▎ 摘　　要

A lithium-sulfur battery with a very high theoretical energy density (2600 Wh kg(-1)) is one of the most promising candidates for next-generation energy storage devices. However, there are still many problems impeding the practical use of lithium-sulfur batteries, including the 'shuttle effect' and irreversible loss of active materials. Enhancing the interfacial interaction between the carbon hosts and the sulfur-containing guests by rational nitrogen doping is an effective route. First principle calculations were performed to illustrate the adsorption behavior between sulfur/lithium (poly) sulfides and pristine/nitrogen-doped graphene nanoribbons with different edge structures.

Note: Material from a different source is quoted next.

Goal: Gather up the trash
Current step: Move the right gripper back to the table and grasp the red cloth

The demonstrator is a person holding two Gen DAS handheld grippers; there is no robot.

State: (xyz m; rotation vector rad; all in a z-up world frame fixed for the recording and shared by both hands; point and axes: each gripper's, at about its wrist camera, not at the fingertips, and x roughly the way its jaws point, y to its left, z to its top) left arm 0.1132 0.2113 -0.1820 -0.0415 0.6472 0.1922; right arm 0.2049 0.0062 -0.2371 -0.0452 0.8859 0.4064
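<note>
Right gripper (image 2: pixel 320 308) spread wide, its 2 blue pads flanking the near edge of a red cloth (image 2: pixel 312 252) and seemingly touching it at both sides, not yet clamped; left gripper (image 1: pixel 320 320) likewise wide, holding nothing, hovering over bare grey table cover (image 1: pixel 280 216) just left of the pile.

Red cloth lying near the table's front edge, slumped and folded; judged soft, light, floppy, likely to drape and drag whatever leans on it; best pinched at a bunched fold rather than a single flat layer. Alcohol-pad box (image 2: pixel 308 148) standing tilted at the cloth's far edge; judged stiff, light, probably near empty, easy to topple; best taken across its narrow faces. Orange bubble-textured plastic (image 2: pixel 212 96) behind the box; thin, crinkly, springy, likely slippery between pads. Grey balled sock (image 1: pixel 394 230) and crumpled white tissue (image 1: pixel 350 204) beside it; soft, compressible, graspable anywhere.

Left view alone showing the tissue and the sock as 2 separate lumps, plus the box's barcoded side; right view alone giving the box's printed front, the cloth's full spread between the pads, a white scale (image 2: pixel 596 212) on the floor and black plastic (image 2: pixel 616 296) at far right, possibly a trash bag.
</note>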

N-dopants on doped graphene nanoribbon in pyrrolic and pyridinic forms donated extra binding energies of 1.12 similar to 1.41 eV and 0.55 similar to 1.07 eV, respectively. Quaternary nitrogen enriched on the edge can benefit from the adsorption of active materials. Compared with pristine graphene nanoribbon, nitrogen-doped graphene nanoribbons exhibited strong-couple interactions for anchoring sulfur-containing species, achieving high stability and reversibility, which was consistent with experimental findings. These results shed light on the cathode design of lithium-sulfur batteries and on the potential to understand host-guest interactions in other energy storage systems.